Activity ▸ Within the data that follows, set down exactly the lines from the one containing "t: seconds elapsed" through the one containing "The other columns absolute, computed", both ends included.

(Dataset excerpts)
^^^^

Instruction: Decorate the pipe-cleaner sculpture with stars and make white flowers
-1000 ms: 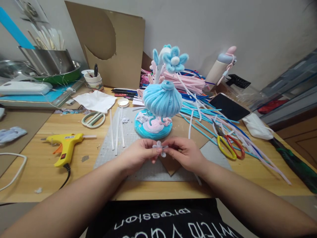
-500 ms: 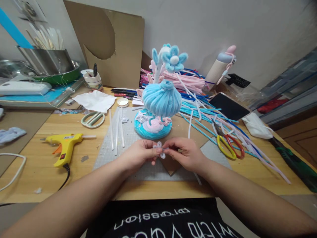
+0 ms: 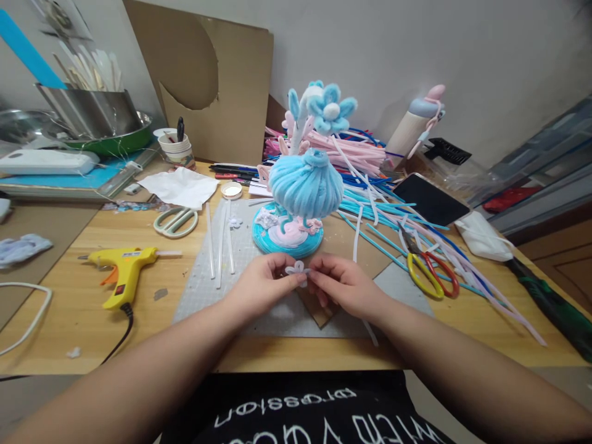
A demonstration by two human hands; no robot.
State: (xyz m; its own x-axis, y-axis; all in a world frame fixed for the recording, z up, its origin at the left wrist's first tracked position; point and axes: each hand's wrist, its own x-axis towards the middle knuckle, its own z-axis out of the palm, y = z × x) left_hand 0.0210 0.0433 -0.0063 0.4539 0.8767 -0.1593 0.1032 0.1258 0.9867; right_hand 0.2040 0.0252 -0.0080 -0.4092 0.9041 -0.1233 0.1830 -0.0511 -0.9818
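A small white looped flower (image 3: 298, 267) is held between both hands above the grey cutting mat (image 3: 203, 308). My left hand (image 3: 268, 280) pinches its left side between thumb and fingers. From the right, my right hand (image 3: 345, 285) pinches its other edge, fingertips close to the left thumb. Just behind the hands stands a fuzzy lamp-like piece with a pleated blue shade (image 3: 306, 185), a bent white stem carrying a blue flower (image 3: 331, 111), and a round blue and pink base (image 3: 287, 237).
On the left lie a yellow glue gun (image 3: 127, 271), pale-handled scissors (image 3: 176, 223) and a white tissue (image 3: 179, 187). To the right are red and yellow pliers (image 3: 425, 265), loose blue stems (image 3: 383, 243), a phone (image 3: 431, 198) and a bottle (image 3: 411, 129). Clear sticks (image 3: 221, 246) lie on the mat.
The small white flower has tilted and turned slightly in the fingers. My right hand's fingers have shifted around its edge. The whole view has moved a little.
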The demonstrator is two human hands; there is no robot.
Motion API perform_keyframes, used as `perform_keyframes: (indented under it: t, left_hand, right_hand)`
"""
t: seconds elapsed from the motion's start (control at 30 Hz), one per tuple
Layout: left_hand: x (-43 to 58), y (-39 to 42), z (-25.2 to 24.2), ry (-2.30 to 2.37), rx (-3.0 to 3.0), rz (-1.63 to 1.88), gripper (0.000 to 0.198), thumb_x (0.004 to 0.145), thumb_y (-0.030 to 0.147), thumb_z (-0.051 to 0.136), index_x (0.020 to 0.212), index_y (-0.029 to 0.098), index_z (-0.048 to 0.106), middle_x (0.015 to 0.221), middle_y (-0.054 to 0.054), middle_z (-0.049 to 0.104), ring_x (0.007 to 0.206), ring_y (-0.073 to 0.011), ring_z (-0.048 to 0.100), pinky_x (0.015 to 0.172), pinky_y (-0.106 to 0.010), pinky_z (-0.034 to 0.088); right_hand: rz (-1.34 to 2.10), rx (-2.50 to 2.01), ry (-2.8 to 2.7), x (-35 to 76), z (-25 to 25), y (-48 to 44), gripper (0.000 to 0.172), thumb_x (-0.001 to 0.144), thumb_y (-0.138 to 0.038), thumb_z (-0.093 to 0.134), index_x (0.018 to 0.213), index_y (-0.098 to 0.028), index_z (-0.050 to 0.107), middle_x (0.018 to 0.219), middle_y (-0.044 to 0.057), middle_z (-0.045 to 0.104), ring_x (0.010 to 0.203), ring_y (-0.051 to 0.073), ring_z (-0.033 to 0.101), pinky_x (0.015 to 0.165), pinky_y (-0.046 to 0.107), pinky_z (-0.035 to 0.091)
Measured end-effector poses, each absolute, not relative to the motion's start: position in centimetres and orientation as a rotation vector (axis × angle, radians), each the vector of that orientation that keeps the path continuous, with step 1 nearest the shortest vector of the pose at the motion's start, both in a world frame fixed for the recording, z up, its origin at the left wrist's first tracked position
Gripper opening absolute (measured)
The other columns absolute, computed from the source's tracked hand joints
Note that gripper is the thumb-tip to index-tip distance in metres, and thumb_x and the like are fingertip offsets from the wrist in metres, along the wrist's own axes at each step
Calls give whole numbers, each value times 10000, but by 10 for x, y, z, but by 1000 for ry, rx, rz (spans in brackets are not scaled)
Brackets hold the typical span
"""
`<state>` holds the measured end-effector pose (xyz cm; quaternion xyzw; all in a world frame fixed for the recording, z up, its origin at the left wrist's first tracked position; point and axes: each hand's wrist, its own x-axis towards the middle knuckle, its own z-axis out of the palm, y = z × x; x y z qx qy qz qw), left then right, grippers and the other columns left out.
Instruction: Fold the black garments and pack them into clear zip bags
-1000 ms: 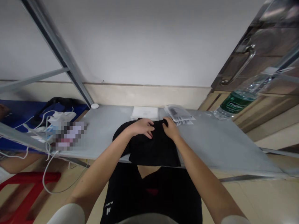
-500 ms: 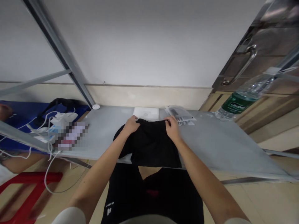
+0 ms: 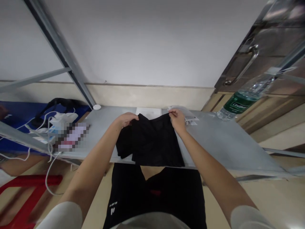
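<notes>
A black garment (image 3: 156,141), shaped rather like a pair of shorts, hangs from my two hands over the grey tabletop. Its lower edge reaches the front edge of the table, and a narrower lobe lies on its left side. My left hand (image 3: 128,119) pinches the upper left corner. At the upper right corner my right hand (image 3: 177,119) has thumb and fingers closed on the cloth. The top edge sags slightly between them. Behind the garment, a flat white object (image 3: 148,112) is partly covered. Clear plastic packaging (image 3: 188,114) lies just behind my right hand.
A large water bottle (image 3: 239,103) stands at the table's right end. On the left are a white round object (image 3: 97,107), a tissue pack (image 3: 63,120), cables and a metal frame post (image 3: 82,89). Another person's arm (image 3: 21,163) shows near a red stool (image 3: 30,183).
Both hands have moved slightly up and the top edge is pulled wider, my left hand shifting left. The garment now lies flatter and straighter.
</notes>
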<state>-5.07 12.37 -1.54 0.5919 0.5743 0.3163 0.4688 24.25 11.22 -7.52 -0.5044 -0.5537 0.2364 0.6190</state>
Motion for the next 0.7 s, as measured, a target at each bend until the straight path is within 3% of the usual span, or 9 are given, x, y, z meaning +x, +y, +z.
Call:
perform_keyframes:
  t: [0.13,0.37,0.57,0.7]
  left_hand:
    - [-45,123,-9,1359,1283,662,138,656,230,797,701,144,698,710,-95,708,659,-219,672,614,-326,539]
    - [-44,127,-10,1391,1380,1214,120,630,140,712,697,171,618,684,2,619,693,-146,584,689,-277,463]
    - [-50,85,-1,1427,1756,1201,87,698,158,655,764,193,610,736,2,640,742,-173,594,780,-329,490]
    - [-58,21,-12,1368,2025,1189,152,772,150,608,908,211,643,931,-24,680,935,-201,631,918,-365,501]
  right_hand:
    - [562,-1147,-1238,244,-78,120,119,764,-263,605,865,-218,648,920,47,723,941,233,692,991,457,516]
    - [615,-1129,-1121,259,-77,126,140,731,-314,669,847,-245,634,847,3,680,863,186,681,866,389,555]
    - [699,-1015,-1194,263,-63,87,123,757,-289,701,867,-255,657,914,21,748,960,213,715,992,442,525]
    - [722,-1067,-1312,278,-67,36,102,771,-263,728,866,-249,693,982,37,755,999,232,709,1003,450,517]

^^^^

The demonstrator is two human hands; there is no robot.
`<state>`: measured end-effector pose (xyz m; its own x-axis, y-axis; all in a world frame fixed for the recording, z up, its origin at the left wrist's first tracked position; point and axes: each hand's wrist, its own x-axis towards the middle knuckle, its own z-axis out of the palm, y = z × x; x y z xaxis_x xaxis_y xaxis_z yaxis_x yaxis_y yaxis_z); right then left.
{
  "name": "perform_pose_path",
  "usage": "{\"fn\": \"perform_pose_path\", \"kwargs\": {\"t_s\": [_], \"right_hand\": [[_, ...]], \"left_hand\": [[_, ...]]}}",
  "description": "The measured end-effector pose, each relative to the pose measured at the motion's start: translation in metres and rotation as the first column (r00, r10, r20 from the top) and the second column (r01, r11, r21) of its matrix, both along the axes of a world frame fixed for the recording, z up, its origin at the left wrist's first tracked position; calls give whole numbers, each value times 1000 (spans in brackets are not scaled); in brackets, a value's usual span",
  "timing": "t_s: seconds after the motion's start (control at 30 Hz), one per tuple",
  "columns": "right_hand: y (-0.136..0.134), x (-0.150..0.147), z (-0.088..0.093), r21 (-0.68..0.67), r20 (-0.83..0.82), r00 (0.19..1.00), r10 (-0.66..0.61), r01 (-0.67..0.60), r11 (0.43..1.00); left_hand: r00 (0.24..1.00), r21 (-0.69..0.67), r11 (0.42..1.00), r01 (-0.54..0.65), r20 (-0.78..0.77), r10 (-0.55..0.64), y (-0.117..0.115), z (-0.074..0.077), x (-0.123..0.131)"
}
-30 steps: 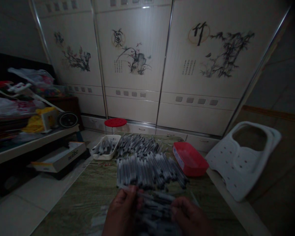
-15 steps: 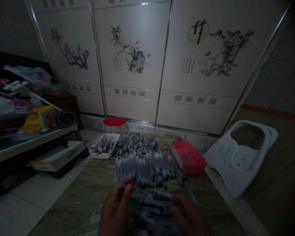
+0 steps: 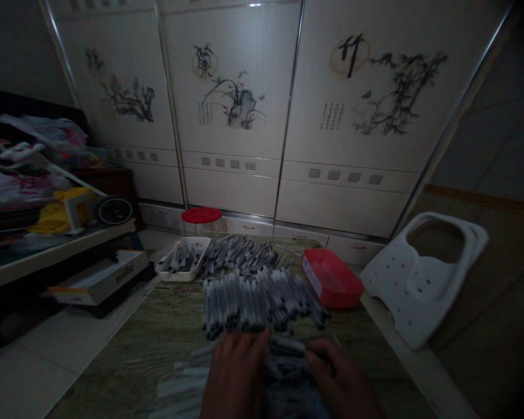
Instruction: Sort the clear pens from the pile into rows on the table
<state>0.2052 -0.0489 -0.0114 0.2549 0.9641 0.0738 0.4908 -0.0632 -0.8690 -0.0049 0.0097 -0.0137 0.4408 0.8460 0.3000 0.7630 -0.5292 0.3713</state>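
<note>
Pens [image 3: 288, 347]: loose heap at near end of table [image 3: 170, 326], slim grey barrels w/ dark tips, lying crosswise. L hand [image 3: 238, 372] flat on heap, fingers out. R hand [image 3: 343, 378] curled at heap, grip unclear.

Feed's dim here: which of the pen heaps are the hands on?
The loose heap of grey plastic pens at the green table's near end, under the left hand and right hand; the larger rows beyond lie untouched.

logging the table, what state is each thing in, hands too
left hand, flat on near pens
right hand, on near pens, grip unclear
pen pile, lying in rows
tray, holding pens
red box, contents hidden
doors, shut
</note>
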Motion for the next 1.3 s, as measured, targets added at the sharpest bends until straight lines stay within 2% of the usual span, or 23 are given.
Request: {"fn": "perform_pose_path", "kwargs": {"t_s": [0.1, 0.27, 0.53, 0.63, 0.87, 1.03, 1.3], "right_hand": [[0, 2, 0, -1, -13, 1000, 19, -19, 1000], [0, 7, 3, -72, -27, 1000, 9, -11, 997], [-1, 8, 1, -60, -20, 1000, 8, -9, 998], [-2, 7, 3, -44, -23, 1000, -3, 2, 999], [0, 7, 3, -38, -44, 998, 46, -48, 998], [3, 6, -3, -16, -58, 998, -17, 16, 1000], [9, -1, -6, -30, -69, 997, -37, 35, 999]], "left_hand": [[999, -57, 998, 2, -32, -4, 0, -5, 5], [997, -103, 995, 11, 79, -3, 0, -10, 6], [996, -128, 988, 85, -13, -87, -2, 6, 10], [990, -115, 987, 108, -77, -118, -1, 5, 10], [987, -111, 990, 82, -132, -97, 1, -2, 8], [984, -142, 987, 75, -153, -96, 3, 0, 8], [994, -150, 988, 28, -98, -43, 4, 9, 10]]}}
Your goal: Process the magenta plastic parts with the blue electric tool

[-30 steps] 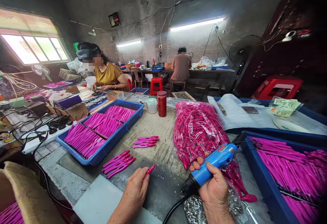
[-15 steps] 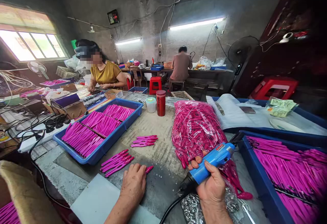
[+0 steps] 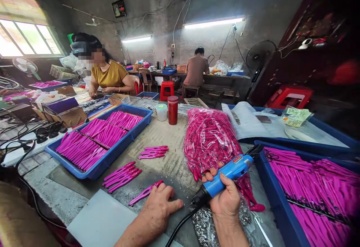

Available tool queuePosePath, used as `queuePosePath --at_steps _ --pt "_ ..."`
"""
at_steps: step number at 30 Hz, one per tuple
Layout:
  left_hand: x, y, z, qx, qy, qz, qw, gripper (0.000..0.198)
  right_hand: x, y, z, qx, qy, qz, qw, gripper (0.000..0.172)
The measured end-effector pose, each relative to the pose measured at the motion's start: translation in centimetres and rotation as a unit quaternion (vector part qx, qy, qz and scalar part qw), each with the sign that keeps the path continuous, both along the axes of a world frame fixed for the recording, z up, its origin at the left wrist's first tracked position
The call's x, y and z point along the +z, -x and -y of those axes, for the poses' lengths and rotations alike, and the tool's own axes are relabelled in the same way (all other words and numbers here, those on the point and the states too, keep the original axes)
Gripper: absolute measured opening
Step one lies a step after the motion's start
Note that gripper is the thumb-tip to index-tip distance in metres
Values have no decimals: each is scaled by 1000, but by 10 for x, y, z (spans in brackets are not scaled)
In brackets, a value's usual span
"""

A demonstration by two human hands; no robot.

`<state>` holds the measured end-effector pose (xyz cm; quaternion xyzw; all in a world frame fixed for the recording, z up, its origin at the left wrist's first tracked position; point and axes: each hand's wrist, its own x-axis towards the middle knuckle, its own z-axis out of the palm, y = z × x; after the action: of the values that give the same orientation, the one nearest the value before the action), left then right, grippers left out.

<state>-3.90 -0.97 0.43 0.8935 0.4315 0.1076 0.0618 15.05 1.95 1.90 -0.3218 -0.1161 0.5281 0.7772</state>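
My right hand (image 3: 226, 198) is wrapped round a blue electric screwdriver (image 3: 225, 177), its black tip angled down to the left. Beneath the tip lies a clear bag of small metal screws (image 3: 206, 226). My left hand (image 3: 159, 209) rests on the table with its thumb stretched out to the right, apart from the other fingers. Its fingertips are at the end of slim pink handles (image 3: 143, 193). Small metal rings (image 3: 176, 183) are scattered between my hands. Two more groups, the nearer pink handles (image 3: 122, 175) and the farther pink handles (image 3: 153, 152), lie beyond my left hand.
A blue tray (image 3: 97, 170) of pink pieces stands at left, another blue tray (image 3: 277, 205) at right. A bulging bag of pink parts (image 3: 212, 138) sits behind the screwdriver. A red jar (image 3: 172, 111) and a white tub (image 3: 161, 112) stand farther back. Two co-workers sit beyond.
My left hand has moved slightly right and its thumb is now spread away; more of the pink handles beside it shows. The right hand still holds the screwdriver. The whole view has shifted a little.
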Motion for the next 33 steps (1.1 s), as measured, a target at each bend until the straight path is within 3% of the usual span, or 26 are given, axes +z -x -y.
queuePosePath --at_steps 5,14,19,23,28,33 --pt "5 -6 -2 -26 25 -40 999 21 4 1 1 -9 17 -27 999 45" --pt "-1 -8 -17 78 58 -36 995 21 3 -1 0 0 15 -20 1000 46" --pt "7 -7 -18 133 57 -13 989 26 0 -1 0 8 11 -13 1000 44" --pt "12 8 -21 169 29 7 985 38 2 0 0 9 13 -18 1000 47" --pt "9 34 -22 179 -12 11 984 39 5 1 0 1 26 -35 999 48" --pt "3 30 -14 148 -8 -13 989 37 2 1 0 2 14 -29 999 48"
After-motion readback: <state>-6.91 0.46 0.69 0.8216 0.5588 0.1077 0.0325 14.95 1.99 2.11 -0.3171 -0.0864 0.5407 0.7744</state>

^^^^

Response to this exercise ▸
t: seconds elapsed from the motion's start (control at 30 Hz), one per tuple
Layout: left_hand: x (-43 to 58), y (-39 to 42), z (-25.2 to 24.2), ry (-2.30 to 2.37), rx (-3.0 to 3.0), rz (-1.63 to 1.88), gripper (0.000 to 0.198), thumb_x (0.004 to 0.145), thumb_y (-0.030 to 0.147), thumb_z (-0.051 to 0.136), index_x (0.020 to 0.212), index_y (-0.029 to 0.098), index_z (-0.048 to 0.106), middle_x (0.015 to 0.221), middle_y (-0.054 to 0.054), middle_z (-0.049 to 0.104), ring_x (0.007 to 0.206), ring_y (-0.073 to 0.011), ring_z (-0.048 to 0.100), pinky_x (0.015 to 0.172), pinky_y (-0.106 to 0.010), pinky_z (-0.034 to 0.088); right_hand: rz (-1.34 to 2.10), rx (-2.50 to 2.01), ry (-2.8 to 2.7), x (-35 to 76), z (-25 to 25), y (-48 to 44), gripper (0.000 to 0.172), thumb_x (-0.001 to 0.144), thumb_y (-0.138 to 0.038), thumb_z (-0.093 to 0.134), index_x (0.018 to 0.213), index_y (-0.098 to 0.028), index_z (-0.050 to 0.107), middle_x (0.018 to 0.219), middle_y (-0.044 to 0.057), middle_z (-0.045 to 0.104), ring_x (0.010 to 0.203), ring_y (-0.051 to 0.073), ring_z (-0.033 to 0.101), pinky_x (0.015 to 0.165), pinky_y (-0.046 to 0.107), pinky_z (-0.035 to 0.091)
Measured end-effector poses, each absolute, not relative to the motion's start: position in centimetres and orientation as a rotation vector (axis × angle, radians), each the vector of that orientation that keeps the path continuous, with step 1 nearest the shortest vector of the pose at the motion's start, both in a world frame fixed for the recording, z up, its origin at the left wrist's first tracked position
Gripper opening absolute (measured)
The other columns absolute, computed from the source's tracked hand joints

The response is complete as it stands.